▸ WHAT IS REQUIRED
Your task is to write out the complete listing exactly as it is shown.

▸ SOURCE DATA
-=-=-
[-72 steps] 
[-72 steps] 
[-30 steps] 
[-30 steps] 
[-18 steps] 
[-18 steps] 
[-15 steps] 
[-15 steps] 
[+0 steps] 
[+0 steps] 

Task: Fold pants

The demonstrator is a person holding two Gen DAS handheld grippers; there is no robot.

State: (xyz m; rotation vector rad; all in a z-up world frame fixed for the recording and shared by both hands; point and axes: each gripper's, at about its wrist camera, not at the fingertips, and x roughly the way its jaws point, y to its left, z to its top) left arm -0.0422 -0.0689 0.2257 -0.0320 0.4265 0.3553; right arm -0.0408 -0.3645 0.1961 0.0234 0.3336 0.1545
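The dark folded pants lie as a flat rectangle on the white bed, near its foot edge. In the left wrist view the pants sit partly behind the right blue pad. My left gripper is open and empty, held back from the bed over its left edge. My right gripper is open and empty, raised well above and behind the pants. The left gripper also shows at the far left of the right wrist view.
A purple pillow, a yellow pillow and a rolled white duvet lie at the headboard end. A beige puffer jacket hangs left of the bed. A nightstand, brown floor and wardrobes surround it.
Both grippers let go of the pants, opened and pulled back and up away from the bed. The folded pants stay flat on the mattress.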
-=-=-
▸ ANSWER FOR THE TASK
[-72 steps] 
[-72 steps] 
[-30 steps] 
[-30 steps] 
[-18 steps] 
[-18 steps] 
[-15 steps] 
[-15 steps] 
[+0 steps] 
[+0 steps] 

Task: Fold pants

The demonstrator is a person holding two Gen DAS handheld grippers; there is no robot.

State: (xyz m; rotation vector rad; all in a z-up world frame fixed for the recording and shared by both hands; point and axes: each gripper's, at about its wrist camera, not at the fingertips, and x roughly the way its jaws point, y to its left, z to its top) left arm -0.0422 -0.0689 0.2257 -0.0320 0.4265 0.3553; right arm -0.0408 -0.3645 0.1961 0.0234 0.3336 0.1545
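The dark folded pants lie as a flat rectangle on the white bed, near its foot edge. In the left wrist view the pants sit partly behind the right blue pad. My left gripper is open and empty, held back from the bed over its left edge. My right gripper is open and empty, raised well above and behind the pants. The left gripper also shows at the far left of the right wrist view.
A purple pillow, a yellow pillow and a rolled white duvet lie at the headboard end. A beige puffer jacket hangs left of the bed. A nightstand, brown floor and wardrobes surround it.
Both grippers let go of the pants, opened and pulled back and up away from the bed. The folded pants stay flat on the mattress.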

The exercise has been answered in full.